O Tribunal de Ponta Delgada, nos Açores, condenou esta quarta-feira a quatro anos de prisão, com pena suspensa, um condutor de um autocarro acusado de homicídio por negligência grosseira, num acidente do qual resultou a morte de uma criança.

O tribunal singular entendeu que “estava preenchido” o crime de que estava acusado o motorista, de 58 anos e de uma empresa privada de transporte de passageiros, mas suspendeu a pena alegando que o arguido está “integrado socialmente, não tem antecedentes criminais” e, “apesar de não ter exteriorizado arrependimento, está em stress pós-traumático”, o que o levou a reformar-se antecipadamente.

O homem fica, no entanto, obrigado a entregar todos os anos, durante a suspensão, 700 euros a uma instituição de solidariedade social. O tribunal determinou ainda o pagamento de uma indemnização de 155 mil euros aos pais da criança e uma pena acessória de um ano de inibição de condução.

Na leitura do acórdão, a juíza disse que o arguido “tinha um dever acrescido” que “advinha das funções que exercia”, tendo ficado provado que o menor ficou com a mochila presa na porta traseira do autocarro, em “circunstâncias não concretamente apuradas”, e “acabou por cair já com o veículo em movimento” e ser atropelado pelo autocarro.

Como consequência, “sofreu graves lesões” e foi conduzido ao Hospital de Ponta Delgada já “sem vida”, declarou a juíza, considerando não ser admissível que se inicie a marcha "sem tomar as precauções".

O Rodrigo ficou preso […]. Foi uma infelicidade. Se tivesse olhado isto não tinha acontecido", referiu.

O acidente aconteceu pelas 08:00 de 17 de fevereiro de 2014, na Avenida Infante D. Henrique, a marginal de Ponta Delgada, quando o menor estava a sair do autocarro, que fazia o trajeto desde a freguesia do Livramento até à cidade, na ilha de São Miguel.

O tribunal considerou que o arguido “agiu livre e conscientemente” e deu como provado que ele conduzia no dia do acidente “desatento” e “com pressa”.

Contudo, não ficou provado que fosse por hábito desatento, apressado e que enviasse mensagens do telemóvel enquanto conduzia, tal como apontava a acusação.

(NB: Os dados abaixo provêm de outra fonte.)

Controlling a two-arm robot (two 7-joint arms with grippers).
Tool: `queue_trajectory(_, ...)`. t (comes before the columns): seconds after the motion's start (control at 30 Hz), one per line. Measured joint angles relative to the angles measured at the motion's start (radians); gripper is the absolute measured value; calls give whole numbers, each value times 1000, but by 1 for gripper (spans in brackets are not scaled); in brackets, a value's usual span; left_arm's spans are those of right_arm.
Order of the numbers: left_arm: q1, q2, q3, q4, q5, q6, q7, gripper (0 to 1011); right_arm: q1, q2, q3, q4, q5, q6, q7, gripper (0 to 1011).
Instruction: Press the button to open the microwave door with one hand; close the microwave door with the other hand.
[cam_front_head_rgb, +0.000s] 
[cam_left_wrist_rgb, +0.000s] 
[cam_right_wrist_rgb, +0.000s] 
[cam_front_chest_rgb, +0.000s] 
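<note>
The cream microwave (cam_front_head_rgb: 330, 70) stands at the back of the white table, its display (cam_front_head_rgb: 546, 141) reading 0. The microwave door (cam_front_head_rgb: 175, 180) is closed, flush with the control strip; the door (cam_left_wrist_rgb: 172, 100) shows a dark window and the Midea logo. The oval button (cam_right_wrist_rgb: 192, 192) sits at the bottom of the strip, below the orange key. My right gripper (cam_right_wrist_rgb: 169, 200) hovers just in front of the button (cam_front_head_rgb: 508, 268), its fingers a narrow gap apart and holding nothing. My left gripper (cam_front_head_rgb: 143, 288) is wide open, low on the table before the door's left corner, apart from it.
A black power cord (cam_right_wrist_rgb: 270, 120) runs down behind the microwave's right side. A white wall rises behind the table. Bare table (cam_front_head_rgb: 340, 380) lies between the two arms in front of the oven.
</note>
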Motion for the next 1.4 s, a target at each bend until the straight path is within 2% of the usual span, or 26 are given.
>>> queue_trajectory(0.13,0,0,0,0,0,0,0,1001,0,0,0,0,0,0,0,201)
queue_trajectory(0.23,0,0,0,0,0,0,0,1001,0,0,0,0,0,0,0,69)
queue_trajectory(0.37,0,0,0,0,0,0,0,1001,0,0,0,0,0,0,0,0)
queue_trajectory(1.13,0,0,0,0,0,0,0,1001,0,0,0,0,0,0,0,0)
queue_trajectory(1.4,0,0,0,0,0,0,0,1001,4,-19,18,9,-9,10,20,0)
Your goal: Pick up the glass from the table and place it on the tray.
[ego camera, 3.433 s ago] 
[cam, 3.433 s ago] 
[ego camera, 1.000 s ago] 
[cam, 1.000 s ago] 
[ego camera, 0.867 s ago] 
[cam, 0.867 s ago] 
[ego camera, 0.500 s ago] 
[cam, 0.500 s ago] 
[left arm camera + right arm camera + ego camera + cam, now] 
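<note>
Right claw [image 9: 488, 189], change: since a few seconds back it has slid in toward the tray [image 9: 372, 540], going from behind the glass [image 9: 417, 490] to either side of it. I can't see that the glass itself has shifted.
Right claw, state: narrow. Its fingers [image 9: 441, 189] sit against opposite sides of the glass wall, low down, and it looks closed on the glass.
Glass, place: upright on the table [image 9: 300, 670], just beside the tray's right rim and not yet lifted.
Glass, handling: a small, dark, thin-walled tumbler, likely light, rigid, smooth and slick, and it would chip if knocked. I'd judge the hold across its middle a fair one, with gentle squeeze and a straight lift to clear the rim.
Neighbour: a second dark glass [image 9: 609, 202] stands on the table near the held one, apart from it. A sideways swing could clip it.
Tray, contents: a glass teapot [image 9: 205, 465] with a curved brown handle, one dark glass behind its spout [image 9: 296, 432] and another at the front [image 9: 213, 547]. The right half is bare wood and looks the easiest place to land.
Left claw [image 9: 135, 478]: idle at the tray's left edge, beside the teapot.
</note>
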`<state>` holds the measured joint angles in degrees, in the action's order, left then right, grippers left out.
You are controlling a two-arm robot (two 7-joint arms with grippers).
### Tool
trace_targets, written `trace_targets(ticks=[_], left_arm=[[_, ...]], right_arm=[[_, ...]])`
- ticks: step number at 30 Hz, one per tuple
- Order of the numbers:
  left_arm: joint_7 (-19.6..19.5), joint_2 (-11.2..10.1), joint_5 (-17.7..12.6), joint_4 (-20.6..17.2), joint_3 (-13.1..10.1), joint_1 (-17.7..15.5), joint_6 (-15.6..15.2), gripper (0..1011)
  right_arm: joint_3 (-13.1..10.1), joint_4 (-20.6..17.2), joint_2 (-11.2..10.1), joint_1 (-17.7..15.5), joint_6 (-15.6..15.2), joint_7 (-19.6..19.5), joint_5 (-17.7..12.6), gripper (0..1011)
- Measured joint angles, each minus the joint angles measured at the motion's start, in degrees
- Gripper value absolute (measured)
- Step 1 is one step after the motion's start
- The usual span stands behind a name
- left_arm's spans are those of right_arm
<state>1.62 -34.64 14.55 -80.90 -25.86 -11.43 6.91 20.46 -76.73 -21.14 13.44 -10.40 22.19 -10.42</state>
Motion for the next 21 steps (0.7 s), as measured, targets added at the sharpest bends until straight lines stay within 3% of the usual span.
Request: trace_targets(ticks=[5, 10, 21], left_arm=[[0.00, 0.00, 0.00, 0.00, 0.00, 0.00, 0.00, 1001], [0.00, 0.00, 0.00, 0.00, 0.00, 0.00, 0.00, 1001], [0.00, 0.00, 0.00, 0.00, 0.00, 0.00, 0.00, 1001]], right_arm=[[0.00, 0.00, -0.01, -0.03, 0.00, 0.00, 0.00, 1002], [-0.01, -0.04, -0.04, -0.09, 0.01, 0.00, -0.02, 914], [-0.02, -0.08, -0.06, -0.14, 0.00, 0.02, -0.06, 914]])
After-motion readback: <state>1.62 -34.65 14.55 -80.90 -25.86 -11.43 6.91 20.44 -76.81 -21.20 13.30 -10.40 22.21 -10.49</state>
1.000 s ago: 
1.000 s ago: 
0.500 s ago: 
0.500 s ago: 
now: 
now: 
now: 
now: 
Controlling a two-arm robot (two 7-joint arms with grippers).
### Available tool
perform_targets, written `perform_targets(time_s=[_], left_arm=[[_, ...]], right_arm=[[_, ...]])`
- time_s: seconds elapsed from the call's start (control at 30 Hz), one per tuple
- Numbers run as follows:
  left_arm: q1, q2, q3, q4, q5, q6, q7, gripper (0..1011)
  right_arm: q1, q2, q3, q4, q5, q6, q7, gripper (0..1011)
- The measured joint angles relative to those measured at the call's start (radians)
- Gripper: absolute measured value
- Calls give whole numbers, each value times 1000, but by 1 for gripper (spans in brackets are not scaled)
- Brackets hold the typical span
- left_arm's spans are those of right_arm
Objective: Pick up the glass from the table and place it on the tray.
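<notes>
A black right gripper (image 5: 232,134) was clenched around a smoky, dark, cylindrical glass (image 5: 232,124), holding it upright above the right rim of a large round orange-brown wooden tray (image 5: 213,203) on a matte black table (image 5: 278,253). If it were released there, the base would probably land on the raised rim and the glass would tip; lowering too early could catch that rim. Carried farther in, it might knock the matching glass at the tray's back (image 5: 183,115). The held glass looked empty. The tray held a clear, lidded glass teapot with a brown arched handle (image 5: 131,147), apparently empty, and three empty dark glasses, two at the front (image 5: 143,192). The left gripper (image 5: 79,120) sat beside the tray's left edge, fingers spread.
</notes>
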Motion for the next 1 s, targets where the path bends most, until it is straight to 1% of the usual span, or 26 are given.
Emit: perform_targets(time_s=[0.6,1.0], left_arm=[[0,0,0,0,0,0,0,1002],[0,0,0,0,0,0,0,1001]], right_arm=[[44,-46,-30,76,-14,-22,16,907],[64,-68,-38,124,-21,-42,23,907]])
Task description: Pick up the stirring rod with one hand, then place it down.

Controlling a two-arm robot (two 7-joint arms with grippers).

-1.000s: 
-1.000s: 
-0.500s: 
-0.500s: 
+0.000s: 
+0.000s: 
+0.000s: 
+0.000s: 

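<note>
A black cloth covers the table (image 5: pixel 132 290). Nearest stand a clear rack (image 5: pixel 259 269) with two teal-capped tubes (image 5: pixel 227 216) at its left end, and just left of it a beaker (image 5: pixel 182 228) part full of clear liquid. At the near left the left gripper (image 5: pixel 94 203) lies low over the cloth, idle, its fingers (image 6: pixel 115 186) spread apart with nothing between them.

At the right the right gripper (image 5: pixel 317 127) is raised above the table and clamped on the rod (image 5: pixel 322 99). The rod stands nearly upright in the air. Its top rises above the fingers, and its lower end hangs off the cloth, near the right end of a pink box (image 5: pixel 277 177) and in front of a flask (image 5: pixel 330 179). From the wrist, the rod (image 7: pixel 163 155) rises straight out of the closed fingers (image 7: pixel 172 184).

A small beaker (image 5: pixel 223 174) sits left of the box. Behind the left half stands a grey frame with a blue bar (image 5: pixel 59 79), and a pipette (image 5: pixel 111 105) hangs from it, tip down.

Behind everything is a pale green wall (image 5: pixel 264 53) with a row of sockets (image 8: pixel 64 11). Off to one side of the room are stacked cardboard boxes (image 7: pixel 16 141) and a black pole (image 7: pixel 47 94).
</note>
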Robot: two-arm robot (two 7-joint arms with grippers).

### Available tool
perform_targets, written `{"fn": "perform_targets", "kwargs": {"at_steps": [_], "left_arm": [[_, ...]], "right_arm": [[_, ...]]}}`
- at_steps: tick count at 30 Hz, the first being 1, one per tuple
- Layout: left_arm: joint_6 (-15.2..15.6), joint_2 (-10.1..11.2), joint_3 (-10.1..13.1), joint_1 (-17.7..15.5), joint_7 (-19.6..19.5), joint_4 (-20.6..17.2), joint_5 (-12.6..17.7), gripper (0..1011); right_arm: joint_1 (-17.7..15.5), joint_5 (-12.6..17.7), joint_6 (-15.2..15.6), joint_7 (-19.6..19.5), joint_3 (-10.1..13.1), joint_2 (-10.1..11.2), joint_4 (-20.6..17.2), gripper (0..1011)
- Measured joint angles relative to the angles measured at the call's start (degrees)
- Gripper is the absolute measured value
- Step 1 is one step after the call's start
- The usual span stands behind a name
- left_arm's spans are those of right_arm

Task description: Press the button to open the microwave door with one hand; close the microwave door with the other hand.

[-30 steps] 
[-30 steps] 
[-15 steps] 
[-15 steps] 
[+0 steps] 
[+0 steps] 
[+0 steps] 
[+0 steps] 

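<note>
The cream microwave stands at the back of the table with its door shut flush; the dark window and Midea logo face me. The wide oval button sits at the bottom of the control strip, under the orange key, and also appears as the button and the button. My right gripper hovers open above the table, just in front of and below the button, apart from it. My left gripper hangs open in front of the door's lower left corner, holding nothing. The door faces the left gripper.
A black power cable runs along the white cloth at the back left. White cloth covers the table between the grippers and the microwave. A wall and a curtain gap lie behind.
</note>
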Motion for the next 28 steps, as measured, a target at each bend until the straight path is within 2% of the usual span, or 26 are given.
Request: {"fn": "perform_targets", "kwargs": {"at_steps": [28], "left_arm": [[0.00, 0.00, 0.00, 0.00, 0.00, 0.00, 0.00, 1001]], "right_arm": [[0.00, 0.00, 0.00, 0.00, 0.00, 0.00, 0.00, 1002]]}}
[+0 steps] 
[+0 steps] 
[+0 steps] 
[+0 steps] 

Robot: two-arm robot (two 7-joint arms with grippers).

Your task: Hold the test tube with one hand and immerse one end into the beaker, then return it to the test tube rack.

A versão do arguido de que verificou tudo e olhou pelos espelhos retrovisores não colhe. Porque se ele tivesse olhado verdadeiramente teria que ter visto o Rodrigo e a mochila antes de arrancar", sustentou a juíza.

O tribunal não deu como provado que o condutor só teria parado quando um outro carro se atravessou em frente ao autocarro e a juíza acrescentou que o arguido só se apercebeu da situação depois de ter sido alertado "por um passageiro para a existência da mochila".

Também não se apercebeu do que se estava a passar no exterior e continuou a conduzir”, referiu ainda.

O arguido não esteve presente na leitura do acórdão por estar de atestado médico, devido ao “agravamento do seu estado depressivo”, e o seu advogado não quis prestar declarações à saída do tribunal.